Aim of the exercise: Go to the line containing "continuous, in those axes" in the records below and print it and every following line exactly, on through the line containing "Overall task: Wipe", then stop.

(Saved data entries)
◆ ◆ ◆ ◆ ◆

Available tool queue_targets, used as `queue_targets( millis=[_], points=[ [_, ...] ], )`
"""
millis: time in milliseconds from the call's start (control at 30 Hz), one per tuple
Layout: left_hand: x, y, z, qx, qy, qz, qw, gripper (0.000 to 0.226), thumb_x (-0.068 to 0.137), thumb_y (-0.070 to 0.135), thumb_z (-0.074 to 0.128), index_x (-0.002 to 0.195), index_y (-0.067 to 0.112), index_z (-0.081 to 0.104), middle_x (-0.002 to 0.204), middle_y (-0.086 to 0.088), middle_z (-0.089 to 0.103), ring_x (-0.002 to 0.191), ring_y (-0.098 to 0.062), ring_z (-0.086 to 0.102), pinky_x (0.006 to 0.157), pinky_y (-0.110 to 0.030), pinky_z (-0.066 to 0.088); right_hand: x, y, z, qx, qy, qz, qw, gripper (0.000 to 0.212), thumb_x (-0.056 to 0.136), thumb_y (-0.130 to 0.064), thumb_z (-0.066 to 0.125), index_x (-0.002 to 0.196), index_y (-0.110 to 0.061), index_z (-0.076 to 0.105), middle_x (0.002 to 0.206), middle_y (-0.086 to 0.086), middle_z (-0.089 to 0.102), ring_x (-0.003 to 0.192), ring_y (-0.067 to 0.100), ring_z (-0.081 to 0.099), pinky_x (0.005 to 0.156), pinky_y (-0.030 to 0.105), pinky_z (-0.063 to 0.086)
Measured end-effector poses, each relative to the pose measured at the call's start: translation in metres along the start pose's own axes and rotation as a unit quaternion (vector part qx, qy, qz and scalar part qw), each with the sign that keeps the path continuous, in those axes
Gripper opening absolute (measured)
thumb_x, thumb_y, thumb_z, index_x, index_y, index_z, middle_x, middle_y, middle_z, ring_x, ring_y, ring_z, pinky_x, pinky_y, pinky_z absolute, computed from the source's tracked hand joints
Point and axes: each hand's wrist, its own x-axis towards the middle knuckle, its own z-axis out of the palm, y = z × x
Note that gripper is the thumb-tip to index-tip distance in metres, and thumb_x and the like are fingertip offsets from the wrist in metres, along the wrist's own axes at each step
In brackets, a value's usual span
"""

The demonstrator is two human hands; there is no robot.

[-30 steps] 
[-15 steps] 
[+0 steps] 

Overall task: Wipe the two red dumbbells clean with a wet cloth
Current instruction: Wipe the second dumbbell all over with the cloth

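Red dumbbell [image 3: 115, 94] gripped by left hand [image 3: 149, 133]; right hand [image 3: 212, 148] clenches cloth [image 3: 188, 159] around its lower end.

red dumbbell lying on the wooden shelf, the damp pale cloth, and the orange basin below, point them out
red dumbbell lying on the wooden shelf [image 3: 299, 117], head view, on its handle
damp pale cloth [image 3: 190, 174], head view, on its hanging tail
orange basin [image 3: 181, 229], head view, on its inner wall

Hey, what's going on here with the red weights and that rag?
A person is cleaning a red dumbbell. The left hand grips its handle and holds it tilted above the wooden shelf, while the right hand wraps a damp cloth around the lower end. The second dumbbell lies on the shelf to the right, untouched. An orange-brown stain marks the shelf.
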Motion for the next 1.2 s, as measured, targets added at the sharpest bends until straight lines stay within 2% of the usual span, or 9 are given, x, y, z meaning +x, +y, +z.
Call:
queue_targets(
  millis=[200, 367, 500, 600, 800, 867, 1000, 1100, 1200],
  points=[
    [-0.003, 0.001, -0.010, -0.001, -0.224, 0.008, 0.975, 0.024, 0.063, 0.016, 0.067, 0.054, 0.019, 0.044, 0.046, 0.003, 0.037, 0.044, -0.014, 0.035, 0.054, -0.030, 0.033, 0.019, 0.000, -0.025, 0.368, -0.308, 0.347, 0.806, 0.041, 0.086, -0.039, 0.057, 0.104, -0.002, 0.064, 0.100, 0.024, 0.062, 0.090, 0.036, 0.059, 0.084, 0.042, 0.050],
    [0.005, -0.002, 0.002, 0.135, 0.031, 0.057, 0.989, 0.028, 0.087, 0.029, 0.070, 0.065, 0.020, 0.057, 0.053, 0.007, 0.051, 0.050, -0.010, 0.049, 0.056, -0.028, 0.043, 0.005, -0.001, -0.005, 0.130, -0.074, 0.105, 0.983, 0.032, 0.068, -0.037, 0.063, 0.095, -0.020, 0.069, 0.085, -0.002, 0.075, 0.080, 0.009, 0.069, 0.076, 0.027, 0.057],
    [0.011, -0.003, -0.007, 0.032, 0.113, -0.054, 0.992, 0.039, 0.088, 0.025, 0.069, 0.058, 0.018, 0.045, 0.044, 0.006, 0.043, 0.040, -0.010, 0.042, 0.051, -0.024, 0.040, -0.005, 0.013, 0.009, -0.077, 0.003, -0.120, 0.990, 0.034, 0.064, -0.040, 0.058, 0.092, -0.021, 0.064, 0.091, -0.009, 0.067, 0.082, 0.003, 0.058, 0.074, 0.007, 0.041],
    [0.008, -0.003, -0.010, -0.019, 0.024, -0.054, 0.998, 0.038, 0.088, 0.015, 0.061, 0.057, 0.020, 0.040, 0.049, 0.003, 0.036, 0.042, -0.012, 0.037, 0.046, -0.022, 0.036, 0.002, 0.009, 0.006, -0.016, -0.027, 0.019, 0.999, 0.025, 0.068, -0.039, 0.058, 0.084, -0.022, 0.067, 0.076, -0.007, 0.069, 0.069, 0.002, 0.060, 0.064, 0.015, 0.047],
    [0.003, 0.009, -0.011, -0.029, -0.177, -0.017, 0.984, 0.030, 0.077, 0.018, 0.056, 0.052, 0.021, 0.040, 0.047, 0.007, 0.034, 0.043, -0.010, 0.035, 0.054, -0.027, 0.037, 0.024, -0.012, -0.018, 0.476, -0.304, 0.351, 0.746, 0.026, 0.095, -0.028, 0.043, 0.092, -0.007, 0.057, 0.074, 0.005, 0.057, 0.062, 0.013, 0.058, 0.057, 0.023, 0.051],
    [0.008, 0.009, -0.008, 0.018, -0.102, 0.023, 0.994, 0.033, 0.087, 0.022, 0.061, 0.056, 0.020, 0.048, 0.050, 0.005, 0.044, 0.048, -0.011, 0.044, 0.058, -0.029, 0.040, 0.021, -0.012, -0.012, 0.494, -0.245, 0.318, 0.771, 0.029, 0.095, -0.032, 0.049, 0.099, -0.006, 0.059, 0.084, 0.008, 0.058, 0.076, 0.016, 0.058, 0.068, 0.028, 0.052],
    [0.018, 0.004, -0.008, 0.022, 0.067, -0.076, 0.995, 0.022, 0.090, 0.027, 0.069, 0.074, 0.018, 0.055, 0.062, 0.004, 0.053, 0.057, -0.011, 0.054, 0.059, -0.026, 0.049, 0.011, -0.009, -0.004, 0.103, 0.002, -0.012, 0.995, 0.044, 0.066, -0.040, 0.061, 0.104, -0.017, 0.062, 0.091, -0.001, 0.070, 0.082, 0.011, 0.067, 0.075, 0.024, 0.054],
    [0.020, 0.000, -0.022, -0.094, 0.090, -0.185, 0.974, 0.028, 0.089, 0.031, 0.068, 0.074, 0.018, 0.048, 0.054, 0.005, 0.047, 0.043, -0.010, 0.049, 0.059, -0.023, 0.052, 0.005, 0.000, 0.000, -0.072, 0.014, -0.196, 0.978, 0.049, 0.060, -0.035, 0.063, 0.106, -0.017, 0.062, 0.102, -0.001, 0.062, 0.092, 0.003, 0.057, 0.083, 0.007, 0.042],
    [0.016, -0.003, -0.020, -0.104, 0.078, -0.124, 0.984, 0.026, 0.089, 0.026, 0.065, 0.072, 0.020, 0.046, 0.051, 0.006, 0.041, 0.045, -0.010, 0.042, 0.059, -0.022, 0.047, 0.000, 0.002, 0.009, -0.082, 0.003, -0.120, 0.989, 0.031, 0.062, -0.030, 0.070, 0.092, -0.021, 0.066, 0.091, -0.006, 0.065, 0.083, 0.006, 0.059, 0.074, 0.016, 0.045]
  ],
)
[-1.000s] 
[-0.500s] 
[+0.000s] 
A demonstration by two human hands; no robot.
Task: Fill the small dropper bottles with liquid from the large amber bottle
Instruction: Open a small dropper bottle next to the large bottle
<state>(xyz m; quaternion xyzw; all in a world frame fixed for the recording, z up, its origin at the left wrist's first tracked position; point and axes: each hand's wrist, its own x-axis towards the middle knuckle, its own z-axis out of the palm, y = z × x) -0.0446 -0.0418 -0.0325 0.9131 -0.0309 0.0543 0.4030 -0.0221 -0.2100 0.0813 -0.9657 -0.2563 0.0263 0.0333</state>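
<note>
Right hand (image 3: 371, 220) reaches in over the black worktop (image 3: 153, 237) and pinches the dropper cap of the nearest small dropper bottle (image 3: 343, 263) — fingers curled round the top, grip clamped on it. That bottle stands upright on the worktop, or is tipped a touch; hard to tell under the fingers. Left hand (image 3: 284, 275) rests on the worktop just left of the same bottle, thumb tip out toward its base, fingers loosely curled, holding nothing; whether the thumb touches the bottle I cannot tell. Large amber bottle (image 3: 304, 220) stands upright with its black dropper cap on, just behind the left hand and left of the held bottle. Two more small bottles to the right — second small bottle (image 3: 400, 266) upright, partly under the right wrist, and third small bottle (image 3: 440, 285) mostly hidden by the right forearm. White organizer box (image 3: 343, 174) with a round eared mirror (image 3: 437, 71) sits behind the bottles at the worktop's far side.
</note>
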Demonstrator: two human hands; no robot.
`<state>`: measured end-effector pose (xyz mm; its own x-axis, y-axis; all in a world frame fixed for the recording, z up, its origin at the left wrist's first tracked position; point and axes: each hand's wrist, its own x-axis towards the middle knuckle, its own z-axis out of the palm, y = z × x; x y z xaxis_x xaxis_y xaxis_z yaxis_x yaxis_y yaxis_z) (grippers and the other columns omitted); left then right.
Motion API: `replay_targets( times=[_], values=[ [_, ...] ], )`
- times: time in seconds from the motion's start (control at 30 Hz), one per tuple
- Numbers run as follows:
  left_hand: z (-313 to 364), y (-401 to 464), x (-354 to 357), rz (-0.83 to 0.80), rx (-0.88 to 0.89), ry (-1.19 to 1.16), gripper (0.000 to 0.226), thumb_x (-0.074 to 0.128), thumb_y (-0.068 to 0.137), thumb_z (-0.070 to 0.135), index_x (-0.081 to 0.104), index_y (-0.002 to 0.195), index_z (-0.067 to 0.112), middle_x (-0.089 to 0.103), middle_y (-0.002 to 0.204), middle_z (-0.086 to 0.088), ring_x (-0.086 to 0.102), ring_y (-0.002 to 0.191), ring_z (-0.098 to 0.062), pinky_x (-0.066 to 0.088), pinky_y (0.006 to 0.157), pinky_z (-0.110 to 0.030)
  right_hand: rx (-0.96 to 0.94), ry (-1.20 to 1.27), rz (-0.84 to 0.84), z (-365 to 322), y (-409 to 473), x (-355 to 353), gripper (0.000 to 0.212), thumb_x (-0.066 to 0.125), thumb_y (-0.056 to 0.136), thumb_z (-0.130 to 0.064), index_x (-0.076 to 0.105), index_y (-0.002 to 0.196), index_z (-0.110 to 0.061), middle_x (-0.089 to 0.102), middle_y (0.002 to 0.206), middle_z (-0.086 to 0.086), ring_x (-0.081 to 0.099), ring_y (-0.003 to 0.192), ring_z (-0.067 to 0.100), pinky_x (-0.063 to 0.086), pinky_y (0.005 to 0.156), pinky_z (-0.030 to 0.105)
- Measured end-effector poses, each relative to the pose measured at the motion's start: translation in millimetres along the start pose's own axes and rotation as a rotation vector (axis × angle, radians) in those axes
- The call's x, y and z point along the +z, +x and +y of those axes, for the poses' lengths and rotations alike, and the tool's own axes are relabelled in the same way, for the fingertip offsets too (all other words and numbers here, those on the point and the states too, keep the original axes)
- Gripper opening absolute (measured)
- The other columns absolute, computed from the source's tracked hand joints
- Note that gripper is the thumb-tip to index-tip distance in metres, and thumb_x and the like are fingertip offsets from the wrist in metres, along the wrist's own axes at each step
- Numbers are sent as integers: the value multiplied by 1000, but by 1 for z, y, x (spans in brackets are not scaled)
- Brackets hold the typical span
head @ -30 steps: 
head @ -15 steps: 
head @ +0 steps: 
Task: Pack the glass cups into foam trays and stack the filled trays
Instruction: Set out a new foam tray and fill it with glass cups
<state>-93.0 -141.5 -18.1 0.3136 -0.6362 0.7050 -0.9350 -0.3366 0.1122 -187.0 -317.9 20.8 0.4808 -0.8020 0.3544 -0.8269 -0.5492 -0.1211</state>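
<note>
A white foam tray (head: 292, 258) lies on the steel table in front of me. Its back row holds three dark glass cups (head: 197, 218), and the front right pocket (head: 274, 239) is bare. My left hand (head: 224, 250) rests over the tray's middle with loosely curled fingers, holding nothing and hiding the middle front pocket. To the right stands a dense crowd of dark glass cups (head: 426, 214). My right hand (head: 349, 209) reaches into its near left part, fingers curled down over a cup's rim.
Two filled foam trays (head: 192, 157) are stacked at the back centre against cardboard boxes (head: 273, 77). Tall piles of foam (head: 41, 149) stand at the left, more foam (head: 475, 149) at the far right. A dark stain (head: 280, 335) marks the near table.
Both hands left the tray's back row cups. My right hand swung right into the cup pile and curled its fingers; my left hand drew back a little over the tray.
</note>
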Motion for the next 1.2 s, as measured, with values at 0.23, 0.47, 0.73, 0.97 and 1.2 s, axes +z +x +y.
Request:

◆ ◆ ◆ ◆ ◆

Exercise output:
Measured end-effector poses, each relative to the pose measured at the call's start: translation in metres along the start pose's own axes and rotation as a unit quaternion (vector part qx, qy, qz and scalar part qw), each with the sign that keeps the path continuous, in those axes
Gripper opening absolute (measured)
thumb_x, thumb_y, thumb_z, index_x, index_y, index_z, middle_x, middle_y, middle_z, ring_x, ring_y, ring_z, pinky_x, pinky_y, pinky_z absolute, computed from the source's tracked hand joints
Point and axes: each hand's wrist, its own x-axis towards the middle knuckle, its own z-axis out of the palm, y = z × x
Note that gripper is the thumb-tip to index-tip distance in metres, and thumb_x and the like are fingertip offsets from the wrist in metres, along the wrist's own axes at each step
In brackets, a value's usual span
"""

The demonstrator is two human hands; there is no robot.

[-30 steps] 
[-15 steps] 
[+0 steps] 

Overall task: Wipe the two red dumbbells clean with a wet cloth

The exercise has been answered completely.